No âmbito da Providência Cautelar e em resposta à Resolução Fundamentada apresentada pelo Conselho de Ministros no Supremo Tribunal Administrativo, vem a Associação Peço a Palavra informar que foi hoje deduzido um Incidente de Declaração de Ineficácia dos Actos de Execução Indevida.

Esta oposição tem por finalidade a fiscalização, pelo Supremo Tribunal Administrativo, da Resolução Fundamentada intentada pelo Conselho de Ministros e que originou o levantamento unilateral da suspensão automática do processo de reprivatização.

Ou seja, serão fiscalizados pelo Tribunal os argumentos apresentados pelo Governo para prosseguir com o processo de reprivatização.
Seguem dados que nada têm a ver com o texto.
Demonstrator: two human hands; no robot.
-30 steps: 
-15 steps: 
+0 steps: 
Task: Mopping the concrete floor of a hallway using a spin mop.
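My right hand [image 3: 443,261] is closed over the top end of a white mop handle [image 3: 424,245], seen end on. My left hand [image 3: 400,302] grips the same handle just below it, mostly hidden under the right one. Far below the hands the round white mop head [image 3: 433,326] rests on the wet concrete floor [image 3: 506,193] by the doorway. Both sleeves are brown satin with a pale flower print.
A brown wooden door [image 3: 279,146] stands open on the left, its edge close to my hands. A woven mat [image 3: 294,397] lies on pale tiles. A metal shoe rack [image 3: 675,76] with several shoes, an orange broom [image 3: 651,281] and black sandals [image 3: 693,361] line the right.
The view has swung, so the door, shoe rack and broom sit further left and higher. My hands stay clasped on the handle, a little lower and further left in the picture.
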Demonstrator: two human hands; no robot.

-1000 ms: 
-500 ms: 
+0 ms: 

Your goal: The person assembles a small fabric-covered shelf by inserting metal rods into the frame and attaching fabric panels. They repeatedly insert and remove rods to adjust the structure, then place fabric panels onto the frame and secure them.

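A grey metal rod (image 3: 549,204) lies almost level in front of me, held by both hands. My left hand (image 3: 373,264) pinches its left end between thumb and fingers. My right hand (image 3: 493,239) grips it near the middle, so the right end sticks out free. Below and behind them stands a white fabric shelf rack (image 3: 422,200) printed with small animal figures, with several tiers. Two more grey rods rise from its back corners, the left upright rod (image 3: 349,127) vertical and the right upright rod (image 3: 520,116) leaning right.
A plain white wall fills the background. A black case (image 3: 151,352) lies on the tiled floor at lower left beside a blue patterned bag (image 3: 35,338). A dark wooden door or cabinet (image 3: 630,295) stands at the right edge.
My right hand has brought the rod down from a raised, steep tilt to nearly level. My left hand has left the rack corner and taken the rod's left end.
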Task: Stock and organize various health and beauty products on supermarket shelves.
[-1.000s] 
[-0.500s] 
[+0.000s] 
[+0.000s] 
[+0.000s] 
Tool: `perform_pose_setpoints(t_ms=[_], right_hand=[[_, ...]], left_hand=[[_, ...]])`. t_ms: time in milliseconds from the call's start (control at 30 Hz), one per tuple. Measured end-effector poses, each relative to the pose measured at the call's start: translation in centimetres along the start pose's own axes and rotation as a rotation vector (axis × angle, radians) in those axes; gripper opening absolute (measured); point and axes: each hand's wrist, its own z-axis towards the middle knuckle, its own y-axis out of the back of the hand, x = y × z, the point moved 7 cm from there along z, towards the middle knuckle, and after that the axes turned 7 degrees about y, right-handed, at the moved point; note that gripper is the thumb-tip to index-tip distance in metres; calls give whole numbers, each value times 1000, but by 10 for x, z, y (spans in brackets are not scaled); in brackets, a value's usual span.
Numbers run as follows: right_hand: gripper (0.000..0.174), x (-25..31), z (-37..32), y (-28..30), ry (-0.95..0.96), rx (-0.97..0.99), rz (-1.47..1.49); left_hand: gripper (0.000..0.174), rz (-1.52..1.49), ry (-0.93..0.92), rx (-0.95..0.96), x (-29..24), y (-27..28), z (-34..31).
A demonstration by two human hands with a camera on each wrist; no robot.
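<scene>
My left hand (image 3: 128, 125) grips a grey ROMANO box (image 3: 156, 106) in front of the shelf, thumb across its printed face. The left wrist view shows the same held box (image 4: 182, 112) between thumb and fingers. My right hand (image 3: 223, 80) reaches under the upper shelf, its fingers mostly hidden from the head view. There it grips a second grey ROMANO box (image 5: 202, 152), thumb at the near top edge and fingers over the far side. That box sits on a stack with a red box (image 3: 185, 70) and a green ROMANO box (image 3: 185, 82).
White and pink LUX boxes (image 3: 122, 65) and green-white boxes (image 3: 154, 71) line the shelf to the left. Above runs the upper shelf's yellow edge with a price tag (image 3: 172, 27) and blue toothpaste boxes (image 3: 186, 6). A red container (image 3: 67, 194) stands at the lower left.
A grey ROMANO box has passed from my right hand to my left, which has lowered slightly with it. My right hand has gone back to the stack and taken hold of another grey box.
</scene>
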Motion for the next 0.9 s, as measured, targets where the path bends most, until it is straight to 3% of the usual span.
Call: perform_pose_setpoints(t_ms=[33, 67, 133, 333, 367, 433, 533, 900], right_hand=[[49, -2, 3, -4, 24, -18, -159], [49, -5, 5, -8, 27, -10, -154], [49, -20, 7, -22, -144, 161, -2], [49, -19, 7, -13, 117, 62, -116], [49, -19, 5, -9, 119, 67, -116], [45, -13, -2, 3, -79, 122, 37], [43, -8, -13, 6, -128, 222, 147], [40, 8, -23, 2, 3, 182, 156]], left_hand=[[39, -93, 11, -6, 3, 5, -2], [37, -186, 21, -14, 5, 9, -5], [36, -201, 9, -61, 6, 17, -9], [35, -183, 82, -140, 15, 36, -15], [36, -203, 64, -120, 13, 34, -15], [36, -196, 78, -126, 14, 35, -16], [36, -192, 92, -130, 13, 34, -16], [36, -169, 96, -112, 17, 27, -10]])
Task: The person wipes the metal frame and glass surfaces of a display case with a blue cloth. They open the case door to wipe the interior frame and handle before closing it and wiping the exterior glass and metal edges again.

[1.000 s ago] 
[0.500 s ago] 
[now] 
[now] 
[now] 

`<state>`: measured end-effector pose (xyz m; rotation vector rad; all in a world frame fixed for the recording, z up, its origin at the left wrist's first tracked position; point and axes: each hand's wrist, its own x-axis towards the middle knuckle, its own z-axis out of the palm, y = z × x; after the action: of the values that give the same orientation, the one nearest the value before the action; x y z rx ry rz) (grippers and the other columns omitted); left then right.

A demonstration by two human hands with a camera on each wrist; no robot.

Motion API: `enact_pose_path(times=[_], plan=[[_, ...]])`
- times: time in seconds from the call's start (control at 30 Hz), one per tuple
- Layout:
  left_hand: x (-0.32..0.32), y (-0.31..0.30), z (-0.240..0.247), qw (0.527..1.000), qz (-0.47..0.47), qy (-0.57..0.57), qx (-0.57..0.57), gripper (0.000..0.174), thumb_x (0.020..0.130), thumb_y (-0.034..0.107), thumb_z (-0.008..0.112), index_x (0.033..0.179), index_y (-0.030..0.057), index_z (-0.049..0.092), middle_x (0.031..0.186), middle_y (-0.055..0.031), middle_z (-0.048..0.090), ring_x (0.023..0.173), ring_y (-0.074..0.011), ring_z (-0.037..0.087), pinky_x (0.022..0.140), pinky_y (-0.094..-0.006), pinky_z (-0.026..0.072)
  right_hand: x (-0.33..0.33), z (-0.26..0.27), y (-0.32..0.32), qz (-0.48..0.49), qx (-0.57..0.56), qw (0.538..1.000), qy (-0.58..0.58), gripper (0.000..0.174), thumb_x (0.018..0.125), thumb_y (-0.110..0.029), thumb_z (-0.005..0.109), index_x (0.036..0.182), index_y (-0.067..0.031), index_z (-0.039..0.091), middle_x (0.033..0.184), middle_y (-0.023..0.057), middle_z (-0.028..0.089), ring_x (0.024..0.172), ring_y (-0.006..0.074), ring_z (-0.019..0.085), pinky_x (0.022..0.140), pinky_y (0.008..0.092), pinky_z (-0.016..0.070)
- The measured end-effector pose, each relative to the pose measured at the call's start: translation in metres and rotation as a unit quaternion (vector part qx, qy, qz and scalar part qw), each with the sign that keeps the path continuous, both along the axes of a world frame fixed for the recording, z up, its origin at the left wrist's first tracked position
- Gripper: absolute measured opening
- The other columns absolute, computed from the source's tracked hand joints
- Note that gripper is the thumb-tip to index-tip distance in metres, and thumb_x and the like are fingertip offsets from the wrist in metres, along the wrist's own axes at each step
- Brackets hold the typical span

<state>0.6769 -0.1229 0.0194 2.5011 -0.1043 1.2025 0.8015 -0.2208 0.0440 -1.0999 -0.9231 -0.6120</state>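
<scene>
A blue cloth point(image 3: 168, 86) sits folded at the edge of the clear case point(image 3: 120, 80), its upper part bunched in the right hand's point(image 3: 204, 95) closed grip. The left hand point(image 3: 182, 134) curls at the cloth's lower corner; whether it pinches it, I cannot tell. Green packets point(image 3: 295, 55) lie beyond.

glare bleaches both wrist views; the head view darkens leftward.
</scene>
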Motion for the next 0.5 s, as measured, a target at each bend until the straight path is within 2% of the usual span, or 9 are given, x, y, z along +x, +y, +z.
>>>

A Associação Peço a Palavra relembra que, caso o Supremo Tribunal Administrativo se pronuncie favoravelmente a este incidente e seja declarada a ineficácia dos actos de execução indevida, os efeitos dessa declaração serão retroactivos à data em que foi citado o Governo para a Providência Cautelar.

Quer isto dizer que, qualquer acto executado desde a data de 11 de Maio será declarado ineficaz, nomeadamente a Resolução 32-A/2015 de 21 de Maio que selecciona os candidatos escolhidos e que procede à abertura de uma fase negocial com os mesmos.